Today I woke with a Day Two mentality: I was excited. Of course I can keep persevering, because 5 days is not really that long and day two of a five-day journey is a piece of cake. I’m not even very far in and I’m already achieving my goals. Go, go! (Pat myself on the back.)

I ran two miles. It was hard but it felt really good. And Luna dog was an incredible dog runner. I thought she would pull or stop or trip me up and be a liability. But she made it more fun, and it reminded me how much easier it is to do things with someone else sometimes. She will be my partner all week, getting me through my 2-mile runs every day. (Because I know better than to push it. Two miles is a perfect beginning. It’s more than I thought I could do. I won’t try to do more than that until I have this two-mile circuit down pat.)

shoes (2)

So, to be clear with all of you about my happiness plan this week, I have recently decided that I want more from my life. I want to feel more connected to my time here, both to this day, today, and to the ways I want to live my whole life. To make this happen, I decided to write down the 5 things that I know will make me happier. And, using One Day thinking (rather than Someday thinking), every day I will do each thing one time: Monday, Tuesday, Wednesday, Thursday, Friday. Done. My top 5 goals may be totally similar or diametrically opposed to what you want–all you need to do is follow along with me by making a list of your own top 5 things. They can be very, very small, or very, very big, but you need to be able to do them each day. So they need to be measurable in some way. Like, can you check a box that says “Done, da-dun-dun-DUN!” each day? That’s measurable. That’s okay. Do that.

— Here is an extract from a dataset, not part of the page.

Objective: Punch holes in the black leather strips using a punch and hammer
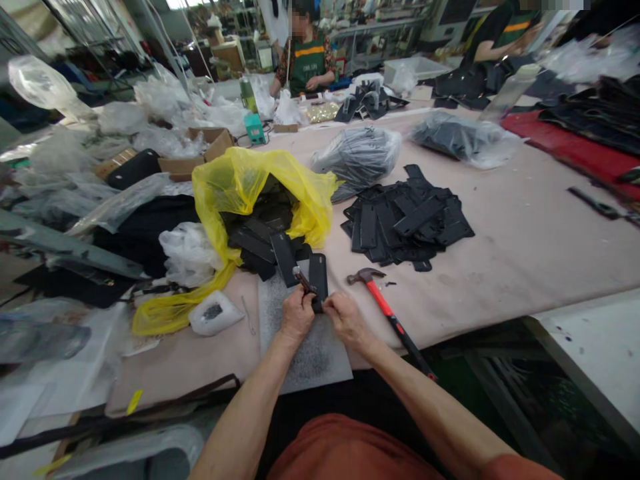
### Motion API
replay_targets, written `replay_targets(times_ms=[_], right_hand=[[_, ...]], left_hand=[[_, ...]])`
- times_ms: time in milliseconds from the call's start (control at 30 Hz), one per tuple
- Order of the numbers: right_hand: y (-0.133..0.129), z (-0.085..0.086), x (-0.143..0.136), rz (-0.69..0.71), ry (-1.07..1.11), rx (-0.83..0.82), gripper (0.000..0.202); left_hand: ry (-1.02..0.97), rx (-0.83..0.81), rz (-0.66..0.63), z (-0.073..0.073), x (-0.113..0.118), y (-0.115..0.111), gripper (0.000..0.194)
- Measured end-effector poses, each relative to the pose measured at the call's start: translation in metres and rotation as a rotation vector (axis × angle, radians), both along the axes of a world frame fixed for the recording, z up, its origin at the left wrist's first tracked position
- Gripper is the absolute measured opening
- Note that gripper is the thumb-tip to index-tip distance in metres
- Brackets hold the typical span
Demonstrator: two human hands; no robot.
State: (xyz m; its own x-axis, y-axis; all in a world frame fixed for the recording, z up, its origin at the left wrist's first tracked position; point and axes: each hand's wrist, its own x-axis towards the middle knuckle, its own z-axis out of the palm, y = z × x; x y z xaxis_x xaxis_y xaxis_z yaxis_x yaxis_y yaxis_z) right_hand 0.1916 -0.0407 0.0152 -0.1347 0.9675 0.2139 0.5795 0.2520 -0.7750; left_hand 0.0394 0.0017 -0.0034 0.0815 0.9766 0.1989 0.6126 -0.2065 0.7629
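Note:
My left hand (299, 312) is closed around a short, dark metal rod-shaped tool (304, 280) with a round shiny end, which leans over a black tab (319, 272). The tab is flat with rounded corners and has a small slot near its far end. My right hand (346, 321) pinches at the tab's near end; whether a small part is also between those fingers I cannot tell. Beneath lies a speckled grey-white board (320, 363). A claw hammer (383, 300) with a red and black handle rests just right of my right hand.
A yellow plastic bag (220, 180) spills black tabs beside the board. Right of it is a heap of black tabs (400, 220). A white container (215, 313) holds small dark bits. Clear bags (357, 157) stand behind. A co-worker (307, 60) sits across the table.

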Motion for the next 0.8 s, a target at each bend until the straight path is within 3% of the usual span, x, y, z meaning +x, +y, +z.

These are the 5 things I want to achieve this week:

  1. Start being more physically strong: Run, walk, or bike one time each day.
  2. Be more focused: Pick one task and finish it to completion before moving on. Every time. No matter what it is–dishes, laundry, writing, gardening, financial planning. Pick, do, complete.
  3. Write every day. It is the only way that I know how to absolutely connect to my higher self, or my source, or my inner warrior, and when I don’t write or express myself then I feel as if I am dying a small bit each day because I don’t feel like I’m me anymore. So write. Just write. One time, one day, five days in a row.
  4. Clear the clutter: I have too much laundry. I have too many junk drawers. I have too many old shampoo bottles knocking around under the bathroom sink. I want them gone. They are driving me crazy. They are a waste of space and time. They overwhelm me. I don’t like creating so much garbage. So: One day at a time, one load of laundry, one drawer a day. Clean it out. Get rid of it. Don’t buy anything new. Every day for five days.
  5. Play more with my kids. I have become distracted this year. I spend every day with our kids and I tell them I love them many times a day. But I have a part of my brain operating somewhere else most of the time: I am thinking about other stuff–and I am often mentally half present with my kids. I want to see the light flow out from their hearts and through their eyes while they are laughing in full belly laughs about the silliest thing they can imagine. And I want to laugh with them. Every day for five days.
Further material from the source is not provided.